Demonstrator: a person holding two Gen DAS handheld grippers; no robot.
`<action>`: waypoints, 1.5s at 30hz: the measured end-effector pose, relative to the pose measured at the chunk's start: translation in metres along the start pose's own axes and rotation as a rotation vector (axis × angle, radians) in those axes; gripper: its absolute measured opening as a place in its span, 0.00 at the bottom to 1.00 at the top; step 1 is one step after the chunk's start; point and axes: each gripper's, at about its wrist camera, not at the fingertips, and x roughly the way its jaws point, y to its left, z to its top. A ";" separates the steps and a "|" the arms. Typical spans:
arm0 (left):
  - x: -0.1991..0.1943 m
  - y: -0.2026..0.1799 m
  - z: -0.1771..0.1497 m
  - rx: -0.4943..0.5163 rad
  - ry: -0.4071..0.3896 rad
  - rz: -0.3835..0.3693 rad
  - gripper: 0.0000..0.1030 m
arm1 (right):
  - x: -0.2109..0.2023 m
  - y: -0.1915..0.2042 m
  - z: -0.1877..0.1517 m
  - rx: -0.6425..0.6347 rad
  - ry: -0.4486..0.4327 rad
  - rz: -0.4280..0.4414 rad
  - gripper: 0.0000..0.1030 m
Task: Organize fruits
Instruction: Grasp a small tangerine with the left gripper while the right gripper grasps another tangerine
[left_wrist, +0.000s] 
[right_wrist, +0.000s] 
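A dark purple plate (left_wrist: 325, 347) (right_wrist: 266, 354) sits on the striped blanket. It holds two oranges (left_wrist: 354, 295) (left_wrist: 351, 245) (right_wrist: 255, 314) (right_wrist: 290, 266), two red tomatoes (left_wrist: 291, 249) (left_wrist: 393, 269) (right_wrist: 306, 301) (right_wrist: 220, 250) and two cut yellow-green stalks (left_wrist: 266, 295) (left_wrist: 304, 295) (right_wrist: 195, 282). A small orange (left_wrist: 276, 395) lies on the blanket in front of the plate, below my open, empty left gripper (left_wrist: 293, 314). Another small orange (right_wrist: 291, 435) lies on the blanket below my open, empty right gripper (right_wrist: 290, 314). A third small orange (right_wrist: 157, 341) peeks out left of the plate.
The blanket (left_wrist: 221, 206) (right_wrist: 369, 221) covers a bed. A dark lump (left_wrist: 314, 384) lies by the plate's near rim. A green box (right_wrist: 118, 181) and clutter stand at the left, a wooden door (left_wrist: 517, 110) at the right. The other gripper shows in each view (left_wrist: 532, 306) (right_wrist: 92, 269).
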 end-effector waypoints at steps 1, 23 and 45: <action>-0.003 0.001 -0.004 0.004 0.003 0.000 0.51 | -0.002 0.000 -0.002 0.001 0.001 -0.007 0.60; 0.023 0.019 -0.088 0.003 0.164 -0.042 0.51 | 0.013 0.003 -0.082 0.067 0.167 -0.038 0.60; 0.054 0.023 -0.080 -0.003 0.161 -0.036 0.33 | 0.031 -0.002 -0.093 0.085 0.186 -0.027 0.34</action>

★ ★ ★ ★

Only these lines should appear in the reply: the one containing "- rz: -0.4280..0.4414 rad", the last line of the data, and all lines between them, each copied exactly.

Task answer:
  - rz: -0.4280..0.4414 rad
  - gripper: 0.0000..0.1030 m
Task: Organize fruits
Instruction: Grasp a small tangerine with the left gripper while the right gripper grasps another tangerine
[left_wrist, +0.000s] 
[right_wrist, +0.000s] 
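A dark purple plate (left_wrist: 325, 347) (right_wrist: 266, 354) sits on the striped blanket. It holds two oranges (left_wrist: 354, 295) (left_wrist: 351, 245) (right_wrist: 255, 314) (right_wrist: 290, 266), two red tomatoes (left_wrist: 291, 249) (left_wrist: 393, 269) (right_wrist: 306, 301) (right_wrist: 220, 250) and two cut yellow-green stalks (left_wrist: 266, 295) (left_wrist: 304, 295) (right_wrist: 195, 282). A small orange (left_wrist: 276, 395) lies on the blanket in front of the plate, below my open, empty left gripper (left_wrist: 293, 314). Another small orange (right_wrist: 291, 435) lies on the blanket below my open, empty right gripper (right_wrist: 290, 314). A third small orange (right_wrist: 157, 341) peeks out left of the plate.
The blanket (left_wrist: 221, 206) (right_wrist: 369, 221) covers a bed. A dark lump (left_wrist: 314, 384) lies by the plate's near rim. A green box (right_wrist: 118, 181) and clutter stand at the left, a wooden door (left_wrist: 517, 110) at the right. The other gripper shows in each view (left_wrist: 532, 306) (right_wrist: 92, 269).
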 end-effector waypoints at steps 1, 23 and 45: <action>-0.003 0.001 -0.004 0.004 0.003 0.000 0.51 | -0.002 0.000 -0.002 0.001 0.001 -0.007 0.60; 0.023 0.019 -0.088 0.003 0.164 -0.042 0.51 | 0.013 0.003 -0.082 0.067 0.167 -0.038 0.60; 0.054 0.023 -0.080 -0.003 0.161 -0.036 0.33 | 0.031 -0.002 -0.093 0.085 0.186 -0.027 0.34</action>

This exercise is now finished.